• _Task to carry out_: Look for the string "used" in the listing below and copy every line in which it appears.

• _Given entries_:
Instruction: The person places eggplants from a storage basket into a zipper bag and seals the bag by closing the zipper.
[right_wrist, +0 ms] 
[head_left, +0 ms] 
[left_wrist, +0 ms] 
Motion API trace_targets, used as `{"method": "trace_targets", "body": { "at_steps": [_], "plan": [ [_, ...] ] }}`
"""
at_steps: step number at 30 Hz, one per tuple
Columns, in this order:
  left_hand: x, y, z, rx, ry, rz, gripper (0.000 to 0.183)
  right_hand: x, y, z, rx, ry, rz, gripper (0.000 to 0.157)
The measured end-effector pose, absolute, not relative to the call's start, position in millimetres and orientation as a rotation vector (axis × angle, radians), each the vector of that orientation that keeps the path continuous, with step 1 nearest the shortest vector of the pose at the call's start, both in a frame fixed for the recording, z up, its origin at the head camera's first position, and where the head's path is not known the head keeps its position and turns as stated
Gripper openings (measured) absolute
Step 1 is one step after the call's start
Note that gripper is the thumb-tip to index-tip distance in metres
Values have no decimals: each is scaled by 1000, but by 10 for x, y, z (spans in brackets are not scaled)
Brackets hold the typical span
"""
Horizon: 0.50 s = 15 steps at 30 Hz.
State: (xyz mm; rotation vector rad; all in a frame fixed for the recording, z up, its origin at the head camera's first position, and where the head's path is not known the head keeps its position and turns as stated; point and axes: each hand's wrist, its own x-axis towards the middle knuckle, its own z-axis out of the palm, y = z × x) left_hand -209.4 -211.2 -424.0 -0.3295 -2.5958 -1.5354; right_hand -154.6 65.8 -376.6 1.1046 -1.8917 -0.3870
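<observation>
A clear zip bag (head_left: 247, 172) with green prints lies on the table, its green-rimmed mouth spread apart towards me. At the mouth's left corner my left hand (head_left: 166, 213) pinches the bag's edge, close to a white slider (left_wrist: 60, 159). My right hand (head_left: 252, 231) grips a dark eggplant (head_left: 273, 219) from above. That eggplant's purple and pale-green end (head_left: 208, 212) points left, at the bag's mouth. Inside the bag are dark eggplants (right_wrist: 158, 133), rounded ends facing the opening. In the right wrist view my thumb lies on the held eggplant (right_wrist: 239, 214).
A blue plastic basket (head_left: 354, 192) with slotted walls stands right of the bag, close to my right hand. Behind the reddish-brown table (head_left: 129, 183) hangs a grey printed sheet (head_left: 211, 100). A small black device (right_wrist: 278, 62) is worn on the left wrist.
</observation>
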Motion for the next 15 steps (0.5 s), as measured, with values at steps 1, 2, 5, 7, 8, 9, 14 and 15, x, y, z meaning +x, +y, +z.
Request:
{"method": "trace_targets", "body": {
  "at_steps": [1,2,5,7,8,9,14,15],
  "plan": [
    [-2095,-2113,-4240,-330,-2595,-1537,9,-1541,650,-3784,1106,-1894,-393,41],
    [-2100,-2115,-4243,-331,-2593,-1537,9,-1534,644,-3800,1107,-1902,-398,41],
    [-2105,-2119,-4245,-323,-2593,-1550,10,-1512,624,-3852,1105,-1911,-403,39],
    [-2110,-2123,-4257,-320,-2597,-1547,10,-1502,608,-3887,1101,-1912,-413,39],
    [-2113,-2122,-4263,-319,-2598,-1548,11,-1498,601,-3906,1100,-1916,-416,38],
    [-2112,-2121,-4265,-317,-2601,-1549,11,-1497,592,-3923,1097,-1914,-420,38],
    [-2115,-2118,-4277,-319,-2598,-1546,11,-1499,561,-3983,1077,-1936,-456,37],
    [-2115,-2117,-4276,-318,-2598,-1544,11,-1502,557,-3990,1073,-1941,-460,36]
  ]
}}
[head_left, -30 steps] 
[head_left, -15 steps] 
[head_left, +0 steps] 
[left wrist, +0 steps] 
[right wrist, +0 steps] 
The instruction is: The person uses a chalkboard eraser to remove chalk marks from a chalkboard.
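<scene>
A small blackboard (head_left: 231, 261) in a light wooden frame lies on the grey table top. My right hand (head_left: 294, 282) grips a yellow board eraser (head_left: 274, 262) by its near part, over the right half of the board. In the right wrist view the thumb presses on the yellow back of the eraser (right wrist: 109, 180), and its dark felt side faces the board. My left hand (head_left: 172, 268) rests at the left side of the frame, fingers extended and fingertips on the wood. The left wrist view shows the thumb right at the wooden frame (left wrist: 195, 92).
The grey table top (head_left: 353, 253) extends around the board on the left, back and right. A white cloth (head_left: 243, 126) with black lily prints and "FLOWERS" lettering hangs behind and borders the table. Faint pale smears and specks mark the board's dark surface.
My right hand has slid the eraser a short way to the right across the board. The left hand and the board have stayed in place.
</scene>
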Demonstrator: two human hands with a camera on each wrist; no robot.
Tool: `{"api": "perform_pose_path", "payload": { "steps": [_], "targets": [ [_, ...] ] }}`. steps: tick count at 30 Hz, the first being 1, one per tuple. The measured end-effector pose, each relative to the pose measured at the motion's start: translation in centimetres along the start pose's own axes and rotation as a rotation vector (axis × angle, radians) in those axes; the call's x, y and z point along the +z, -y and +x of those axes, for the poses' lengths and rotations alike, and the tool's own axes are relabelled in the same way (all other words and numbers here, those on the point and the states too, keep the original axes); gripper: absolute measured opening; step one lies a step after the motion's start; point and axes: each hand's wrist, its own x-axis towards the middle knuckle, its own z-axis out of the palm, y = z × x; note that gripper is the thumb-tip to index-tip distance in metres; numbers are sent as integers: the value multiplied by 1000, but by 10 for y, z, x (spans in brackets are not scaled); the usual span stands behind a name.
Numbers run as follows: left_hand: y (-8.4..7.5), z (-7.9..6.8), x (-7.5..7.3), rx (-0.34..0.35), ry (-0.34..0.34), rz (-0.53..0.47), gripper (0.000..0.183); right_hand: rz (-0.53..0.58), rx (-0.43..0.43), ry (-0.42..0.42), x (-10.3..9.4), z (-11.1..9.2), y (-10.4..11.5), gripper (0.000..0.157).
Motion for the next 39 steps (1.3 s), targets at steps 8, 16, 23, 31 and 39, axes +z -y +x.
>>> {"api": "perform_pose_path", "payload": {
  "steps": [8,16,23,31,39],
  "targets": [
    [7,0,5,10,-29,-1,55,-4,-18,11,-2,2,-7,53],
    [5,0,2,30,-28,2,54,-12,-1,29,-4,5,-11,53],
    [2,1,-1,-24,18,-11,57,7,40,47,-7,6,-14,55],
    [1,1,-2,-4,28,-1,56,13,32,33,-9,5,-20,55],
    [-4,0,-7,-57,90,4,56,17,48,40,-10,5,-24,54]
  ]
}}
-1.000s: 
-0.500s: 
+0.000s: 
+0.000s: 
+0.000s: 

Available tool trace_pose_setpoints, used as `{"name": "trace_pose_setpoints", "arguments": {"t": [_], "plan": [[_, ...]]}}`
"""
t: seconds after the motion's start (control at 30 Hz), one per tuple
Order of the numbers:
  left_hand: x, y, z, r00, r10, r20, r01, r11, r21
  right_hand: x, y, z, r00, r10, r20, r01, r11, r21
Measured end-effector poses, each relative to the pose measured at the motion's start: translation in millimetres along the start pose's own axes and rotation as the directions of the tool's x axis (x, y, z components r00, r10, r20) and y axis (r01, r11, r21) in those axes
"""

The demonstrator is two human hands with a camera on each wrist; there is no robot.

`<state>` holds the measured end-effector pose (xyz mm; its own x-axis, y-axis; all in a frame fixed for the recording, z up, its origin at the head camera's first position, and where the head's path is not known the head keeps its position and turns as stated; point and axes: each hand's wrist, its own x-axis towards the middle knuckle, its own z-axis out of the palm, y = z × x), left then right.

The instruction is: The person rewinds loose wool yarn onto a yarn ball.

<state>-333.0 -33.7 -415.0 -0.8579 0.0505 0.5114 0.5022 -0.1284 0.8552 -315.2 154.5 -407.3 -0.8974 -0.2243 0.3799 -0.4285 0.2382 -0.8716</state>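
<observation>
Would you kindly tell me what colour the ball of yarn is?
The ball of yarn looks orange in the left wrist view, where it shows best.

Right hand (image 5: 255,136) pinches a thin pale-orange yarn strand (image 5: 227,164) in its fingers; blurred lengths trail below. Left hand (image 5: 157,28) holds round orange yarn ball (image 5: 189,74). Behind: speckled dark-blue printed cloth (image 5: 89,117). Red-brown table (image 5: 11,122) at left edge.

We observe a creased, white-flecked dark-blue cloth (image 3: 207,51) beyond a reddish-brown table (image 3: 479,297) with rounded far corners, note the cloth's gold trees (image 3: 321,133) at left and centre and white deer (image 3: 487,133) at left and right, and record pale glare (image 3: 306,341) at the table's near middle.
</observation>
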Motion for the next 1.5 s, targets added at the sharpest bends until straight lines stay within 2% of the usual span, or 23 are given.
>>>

• _Reply_:
Motion API trace_targets, used as `{"method": "trace_targets", "body": { "at_steps": [_], "plan": [ [_, ...] ] }}`
Available tool trace_pose_setpoints, used as `{"name": "trace_pose_setpoints", "arguments": {"t": [_], "plan": [[_, ...]]}}`

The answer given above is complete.